Last summer, FDA management warned industry the Agency was planning to find ways to use an old court decision, U.S. vs. Park, 421 U.S. 658 (Sup. Ct. 1975), to increase its enforcement arsenal. In that case, an executive at a food company had relied on subordinates to make sure best practices were employed to keep food in its warehouses in sanitary conditions. When that food became significantly rodent-invested, the FDA proceeded with criminal charges. The company pled guilty to five (5) misdemeanor counts of adulteration, but Mr. Park, the CEO, pled not guilty to those same counts. He was found guilty, the matter went up on appeal, and the U.S. Supreme Court was eventually asked to address the jury instructions that were given so as to make clear the level of knowledge and intent the CEO needed to have before he could be found guilty for the failings of his subordinates and for his company’s procedures, about which he had no direct knowledge. The verdict was overturned and case returned to the lower court for the admission of additional evidence on several key issues. However, the Supreme Court’s holding set the standard for the principle that a company executive can be found guilty for one or more misdemeanor violations, even where he has no direct knowledge of the actual FDA violations.

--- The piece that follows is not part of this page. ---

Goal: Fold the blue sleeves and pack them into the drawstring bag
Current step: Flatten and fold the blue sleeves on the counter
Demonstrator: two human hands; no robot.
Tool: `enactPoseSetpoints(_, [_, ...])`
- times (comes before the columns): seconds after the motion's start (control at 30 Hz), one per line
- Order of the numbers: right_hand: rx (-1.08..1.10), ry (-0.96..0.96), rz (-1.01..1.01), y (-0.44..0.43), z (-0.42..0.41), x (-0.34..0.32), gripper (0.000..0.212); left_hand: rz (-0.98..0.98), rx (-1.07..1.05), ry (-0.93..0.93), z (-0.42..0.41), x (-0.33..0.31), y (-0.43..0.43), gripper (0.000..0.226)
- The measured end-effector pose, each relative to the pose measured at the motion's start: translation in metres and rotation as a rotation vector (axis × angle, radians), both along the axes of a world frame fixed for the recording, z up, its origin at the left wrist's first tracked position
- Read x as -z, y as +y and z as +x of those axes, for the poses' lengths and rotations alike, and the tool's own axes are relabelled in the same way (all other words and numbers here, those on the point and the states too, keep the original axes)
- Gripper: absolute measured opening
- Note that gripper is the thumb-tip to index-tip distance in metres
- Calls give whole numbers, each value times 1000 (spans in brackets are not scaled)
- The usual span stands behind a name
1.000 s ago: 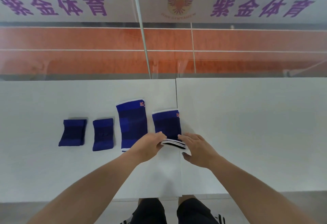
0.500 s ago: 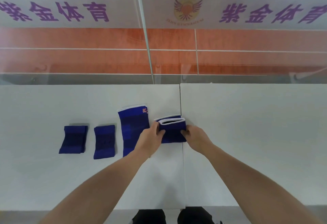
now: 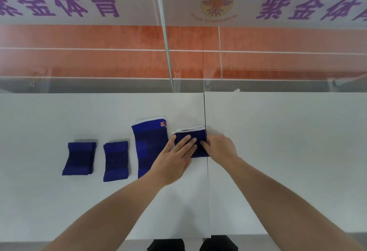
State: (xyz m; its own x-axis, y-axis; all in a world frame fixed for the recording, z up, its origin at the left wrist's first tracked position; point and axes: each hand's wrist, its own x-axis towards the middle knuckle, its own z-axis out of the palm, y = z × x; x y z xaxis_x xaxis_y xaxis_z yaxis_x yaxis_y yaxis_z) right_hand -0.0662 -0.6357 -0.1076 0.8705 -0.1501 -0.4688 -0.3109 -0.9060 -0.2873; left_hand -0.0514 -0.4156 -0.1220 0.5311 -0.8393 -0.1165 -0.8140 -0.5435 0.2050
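Note:
A blue sleeve with white trim, folded in half (image 3: 195,134), lies at the seam between two white tables. My left hand (image 3: 174,159) lies flat on it with fingers spread. My right hand (image 3: 220,148) presses its right edge with its fingertips. Left of it an unfolded long blue sleeve (image 3: 149,143) lies flat, partly under my left wrist. Two smaller folded blue sleeves sit further left, one (image 3: 115,160) beside the long sleeve and one (image 3: 79,158) at the far left. No drawstring bag is in view.
The white table (image 3: 278,151) runs the full width, with a seam down the middle. A glass wall with purple lettering (image 3: 67,4) stands right behind the table's far edge. My knees show below the near edge.
Both hands lifted the near end of the right sleeve and folded it over to the far end. Now they press flat on the folded sleeve instead of pinching its edge.

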Motion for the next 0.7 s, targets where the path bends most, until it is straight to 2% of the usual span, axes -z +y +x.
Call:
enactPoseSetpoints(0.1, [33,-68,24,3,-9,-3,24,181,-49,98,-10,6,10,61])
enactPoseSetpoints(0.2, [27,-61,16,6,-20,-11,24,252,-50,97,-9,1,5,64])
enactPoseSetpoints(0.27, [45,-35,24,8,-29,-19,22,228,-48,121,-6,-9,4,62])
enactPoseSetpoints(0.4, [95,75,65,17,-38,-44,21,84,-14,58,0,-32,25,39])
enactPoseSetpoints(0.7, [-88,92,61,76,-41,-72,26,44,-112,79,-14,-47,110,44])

The FDA has since updated its Regulatory Procedures Manual (RPM) at 6-5-3 to include guidance on proceeding with such cases. Specifically, the FDA states: "The Park Doctrine, as established by Supreme Court case law, provides that a responsible corporate official can be held liable for a first time misdemeanor (and possible subsequent felony) under the Federal Food, Drug, and Cosmetic Act (‘the Act’) without proof that the corporate official acted with intent or even negligence, and even if such corporate official did not have any actual knowledge of, or participation in, the specific offense. A Park Doctrine prosecution, for the purposes of this section, refers to a recommended prosecution of a responsible corporate official for a misdemeanor violation of the Act."
The RPM goes on to state:
"When considering whether to recommend a misdemeanor prosecution against a corporate official, consider the individual’s position in the company and relationship to the violation, and whether the official had the authority to correct or prevent the violation. Knowledge of and actual participation in the violation are not a prerequisite to a misdemeanor prosecution but are factors that may be relevant when deciding whether to recommend charging a misdemeanor violation.
Other factors to consider include but are not limited to:
- Whether the violation involves actual or potential harm to the public;
- Whether the violation is obvious;
- Whether the violation reflects a pattern of illegal behavior and/or failure to heed prior warnings;
- Whether the violation is widespread;
- Whether the violation is serious;
- The quality of the legal and factual support for the proposed prosecution; and
- Whether the proposed prosecution is a prudent use of agency resources."
It makes one wonder if/when other agencies will tweak the context a bit and then seek to expand Park’s reach beyond FDA rules and regulations.